## Task instructions
Copy out all lines of the records in which the word "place" appears.

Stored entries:
■ ■ ■ ■

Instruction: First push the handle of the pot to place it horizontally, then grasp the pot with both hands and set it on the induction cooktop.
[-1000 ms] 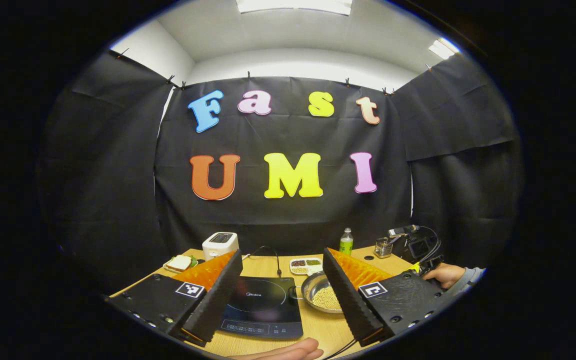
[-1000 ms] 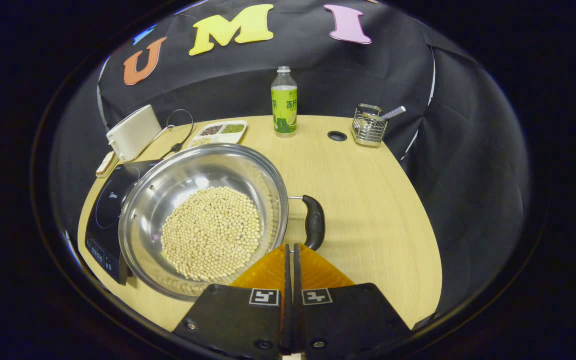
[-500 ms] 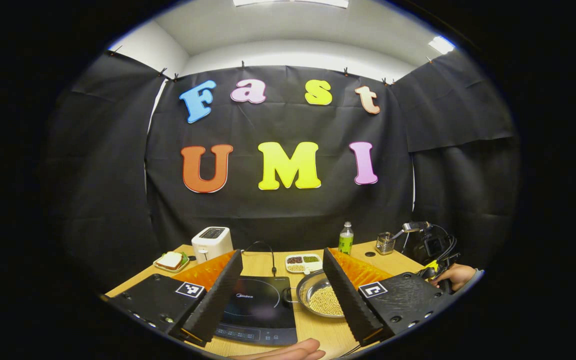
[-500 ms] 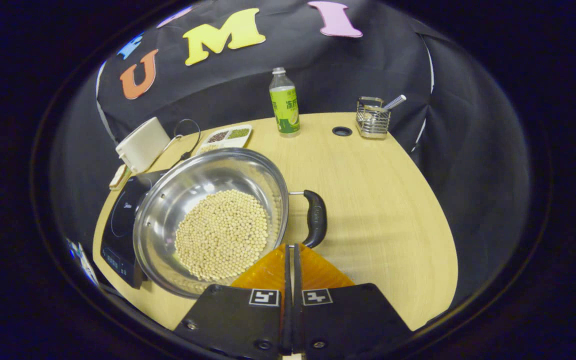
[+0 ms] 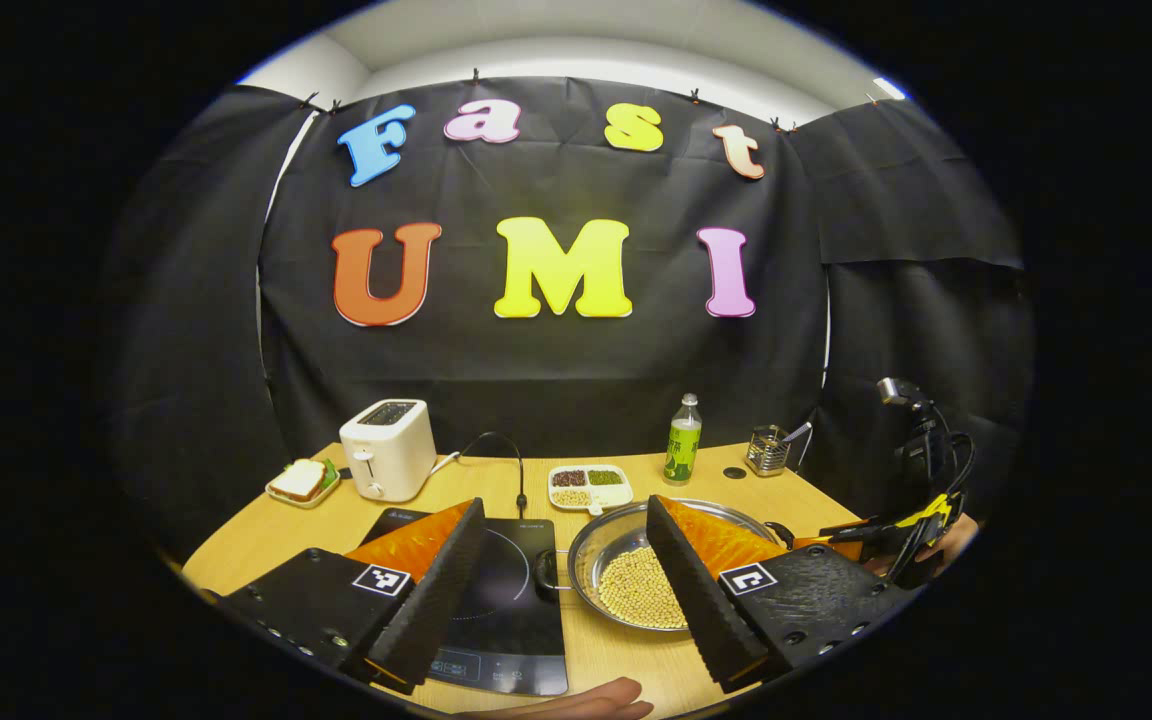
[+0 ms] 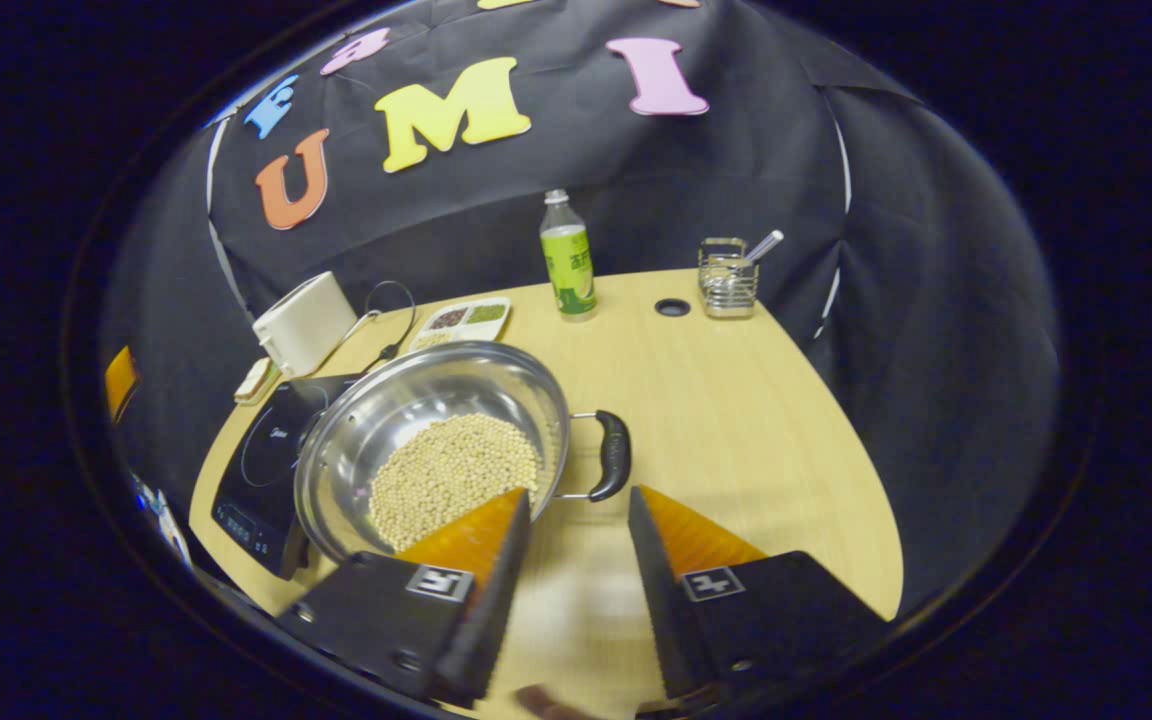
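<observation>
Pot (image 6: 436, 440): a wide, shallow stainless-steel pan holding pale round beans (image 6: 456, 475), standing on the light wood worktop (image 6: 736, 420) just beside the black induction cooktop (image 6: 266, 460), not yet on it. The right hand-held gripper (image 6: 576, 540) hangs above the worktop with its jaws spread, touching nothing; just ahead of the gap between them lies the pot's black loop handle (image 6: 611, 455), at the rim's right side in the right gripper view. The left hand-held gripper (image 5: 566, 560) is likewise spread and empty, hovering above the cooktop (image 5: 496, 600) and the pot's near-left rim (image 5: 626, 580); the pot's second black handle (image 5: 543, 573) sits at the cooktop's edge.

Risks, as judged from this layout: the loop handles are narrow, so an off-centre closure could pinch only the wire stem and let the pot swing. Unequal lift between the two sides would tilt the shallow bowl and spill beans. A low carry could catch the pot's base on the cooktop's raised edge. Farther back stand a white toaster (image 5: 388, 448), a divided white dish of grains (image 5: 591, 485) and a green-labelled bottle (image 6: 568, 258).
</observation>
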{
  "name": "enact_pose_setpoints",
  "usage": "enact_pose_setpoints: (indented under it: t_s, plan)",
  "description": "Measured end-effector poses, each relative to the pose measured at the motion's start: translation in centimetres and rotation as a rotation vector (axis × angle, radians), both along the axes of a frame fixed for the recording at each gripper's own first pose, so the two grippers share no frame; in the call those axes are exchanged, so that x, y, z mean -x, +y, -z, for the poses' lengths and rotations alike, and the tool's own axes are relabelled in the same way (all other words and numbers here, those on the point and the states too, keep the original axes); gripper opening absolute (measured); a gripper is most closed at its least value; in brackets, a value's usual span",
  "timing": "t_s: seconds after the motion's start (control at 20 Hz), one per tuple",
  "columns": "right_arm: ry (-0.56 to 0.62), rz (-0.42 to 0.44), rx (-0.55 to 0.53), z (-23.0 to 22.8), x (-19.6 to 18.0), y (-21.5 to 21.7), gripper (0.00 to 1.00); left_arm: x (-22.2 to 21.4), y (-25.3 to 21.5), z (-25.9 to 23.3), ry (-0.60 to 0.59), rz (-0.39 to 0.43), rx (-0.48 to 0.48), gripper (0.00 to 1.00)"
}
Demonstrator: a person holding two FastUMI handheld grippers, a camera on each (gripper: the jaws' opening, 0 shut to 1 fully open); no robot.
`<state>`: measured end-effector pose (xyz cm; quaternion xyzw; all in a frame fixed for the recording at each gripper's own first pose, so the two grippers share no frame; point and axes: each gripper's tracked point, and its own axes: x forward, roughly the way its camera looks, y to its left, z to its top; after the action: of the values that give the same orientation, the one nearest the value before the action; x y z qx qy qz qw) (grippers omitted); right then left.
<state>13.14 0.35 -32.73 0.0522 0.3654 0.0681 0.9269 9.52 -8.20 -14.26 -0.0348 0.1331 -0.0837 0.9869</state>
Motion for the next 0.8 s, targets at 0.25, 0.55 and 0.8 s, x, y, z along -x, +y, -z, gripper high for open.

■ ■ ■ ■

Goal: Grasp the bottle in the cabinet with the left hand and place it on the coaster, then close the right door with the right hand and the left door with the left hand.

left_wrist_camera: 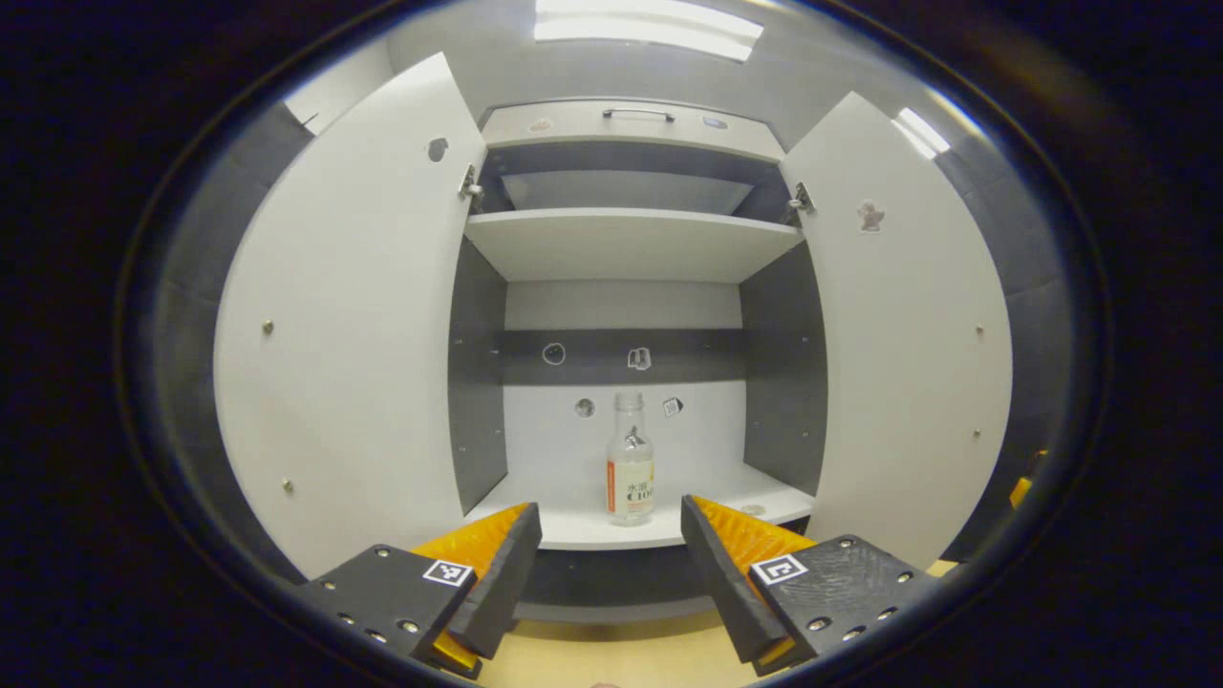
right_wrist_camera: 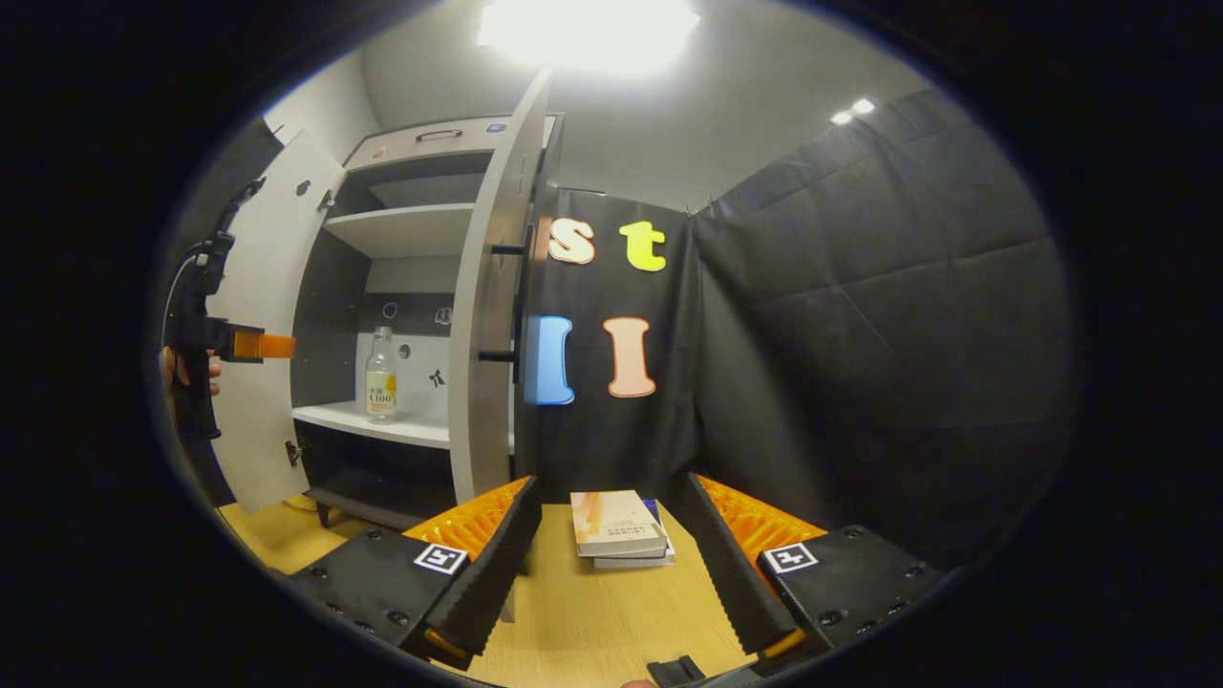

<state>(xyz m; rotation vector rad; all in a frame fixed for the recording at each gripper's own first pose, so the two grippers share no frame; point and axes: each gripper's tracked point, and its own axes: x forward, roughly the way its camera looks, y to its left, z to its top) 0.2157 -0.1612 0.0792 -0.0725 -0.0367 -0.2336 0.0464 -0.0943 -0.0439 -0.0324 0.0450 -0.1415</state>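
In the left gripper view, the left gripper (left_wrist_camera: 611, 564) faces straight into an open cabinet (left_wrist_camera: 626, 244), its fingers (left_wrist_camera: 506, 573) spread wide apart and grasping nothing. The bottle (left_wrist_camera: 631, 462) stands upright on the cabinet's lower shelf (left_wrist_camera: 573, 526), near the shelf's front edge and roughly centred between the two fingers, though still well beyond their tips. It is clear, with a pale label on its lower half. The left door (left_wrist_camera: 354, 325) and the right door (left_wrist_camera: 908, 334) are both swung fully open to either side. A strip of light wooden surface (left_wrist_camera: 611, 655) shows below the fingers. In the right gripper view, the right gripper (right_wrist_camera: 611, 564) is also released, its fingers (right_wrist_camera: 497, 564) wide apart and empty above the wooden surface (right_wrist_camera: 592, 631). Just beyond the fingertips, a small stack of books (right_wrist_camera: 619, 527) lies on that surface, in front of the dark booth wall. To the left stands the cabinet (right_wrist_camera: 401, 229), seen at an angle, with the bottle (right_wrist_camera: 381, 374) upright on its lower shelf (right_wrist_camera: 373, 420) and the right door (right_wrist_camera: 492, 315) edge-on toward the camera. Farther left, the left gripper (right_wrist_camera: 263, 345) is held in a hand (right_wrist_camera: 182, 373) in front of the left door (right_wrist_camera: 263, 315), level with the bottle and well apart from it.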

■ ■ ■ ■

## Solved exercise
Instruction: First push the handle of the pot to place it horizontally, then grasp the pot with both hands and set it on the induction cooktop.
Goal: Grasp the bottle in the cabinet with the left hand and place it on the coaster, then close the right door with the right hand and the left door with the left hand.

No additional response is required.